Relevant Jurisdiction” means, in respect of any Person, the jurisdiction of the country in which such Person is incorporated and, if different, where it is resident and has its principal place of business, and each jurisdiction or state in which it owns or leases property or otherwise conducts its business.

Reportable Event” means any of the events set forth in Section 4043(c) of ERISA, other than events for which the 30-day notice period has been waived.

Request for Credit Extension” means (a) with respect to a Borrowing, conversion or continuation of Term A Loans or Revolving Credit Loans, a Committed Loan Notice, (b) with respect to an L/C Credit Extension, a Letter of Credit Application, and (c) with respect to a Swing Line Loan, a Swing Line Loan Notice.

Required Lenders” means, as of any date of determination, Lenders holding more than 50% of the sum of the (a) Total Outstandings (with the aggregate amount of each Revolving Credit Lender’s risk participation and funded participation in L/C Obligations and Swing Line Loans being deemed “held” by such Revolving Credit Lender for purposes of this definition) and (b) aggregate unused Revolving Credit Commitments; provided that the unused Revolving Credit Commitment of, and the portion of the Total Outstandings held or deemed held by, any Defaulting Lender shall be excluded for purposes of making a determination of Required Lenders.

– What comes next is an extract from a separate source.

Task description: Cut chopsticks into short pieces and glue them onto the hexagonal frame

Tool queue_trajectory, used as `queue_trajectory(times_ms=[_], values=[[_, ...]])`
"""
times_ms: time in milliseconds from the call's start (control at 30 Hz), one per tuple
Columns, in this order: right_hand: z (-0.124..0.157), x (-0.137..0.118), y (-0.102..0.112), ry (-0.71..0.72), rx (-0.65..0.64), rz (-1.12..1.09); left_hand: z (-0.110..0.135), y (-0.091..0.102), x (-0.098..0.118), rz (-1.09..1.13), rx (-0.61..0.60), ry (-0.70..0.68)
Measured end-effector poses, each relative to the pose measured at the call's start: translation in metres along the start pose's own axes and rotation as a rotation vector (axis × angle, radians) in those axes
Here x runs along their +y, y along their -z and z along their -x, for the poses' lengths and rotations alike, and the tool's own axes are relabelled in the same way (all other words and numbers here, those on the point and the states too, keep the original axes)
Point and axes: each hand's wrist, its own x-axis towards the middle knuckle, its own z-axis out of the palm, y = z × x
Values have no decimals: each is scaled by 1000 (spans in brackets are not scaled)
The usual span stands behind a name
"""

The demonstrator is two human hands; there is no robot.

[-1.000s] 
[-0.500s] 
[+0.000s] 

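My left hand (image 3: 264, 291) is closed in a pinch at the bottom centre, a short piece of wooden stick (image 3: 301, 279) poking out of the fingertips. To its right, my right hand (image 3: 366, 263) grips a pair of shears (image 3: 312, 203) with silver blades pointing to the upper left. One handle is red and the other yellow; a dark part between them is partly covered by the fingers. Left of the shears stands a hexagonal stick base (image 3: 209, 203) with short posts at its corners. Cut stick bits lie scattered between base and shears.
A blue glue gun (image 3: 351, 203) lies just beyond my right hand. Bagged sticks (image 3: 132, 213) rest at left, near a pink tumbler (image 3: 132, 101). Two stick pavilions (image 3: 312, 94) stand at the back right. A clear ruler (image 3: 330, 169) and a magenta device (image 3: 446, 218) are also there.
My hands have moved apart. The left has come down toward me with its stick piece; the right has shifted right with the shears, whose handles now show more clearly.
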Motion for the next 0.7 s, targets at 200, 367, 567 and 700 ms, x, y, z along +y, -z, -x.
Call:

Required Revolving Lenders” means, as of any date of determination, Revolving Credit Lenders holding more than 50% of the sum of the (a) Total Revolving Credit Outstandings (with the aggregate amount of each Revolving Credit Lender’s risk participation and funded participation in L/C Obligations and Swing Line Loans being deemed “held” by such Revolving Credit Lender for purposes of this definition) and (b) aggregate unused Revolving Credit Commitments; provided that the unused Revolving Credit Commitment of, and the portion of the Total Revolving Credit Outstandings held or deemed held by, any Defaulting Lender shall be excluded for purposes of making a determination of Required Revolving Lenders.

Required Term A Lenders” means, as of any date of determination, Term A Lenders holding more than 50% of the Term A Facility on such date; provided that the portion of the Term A Facility held by any Defaulting Lender shall be excluded for purposes of making a determination of Required Term A Lenders.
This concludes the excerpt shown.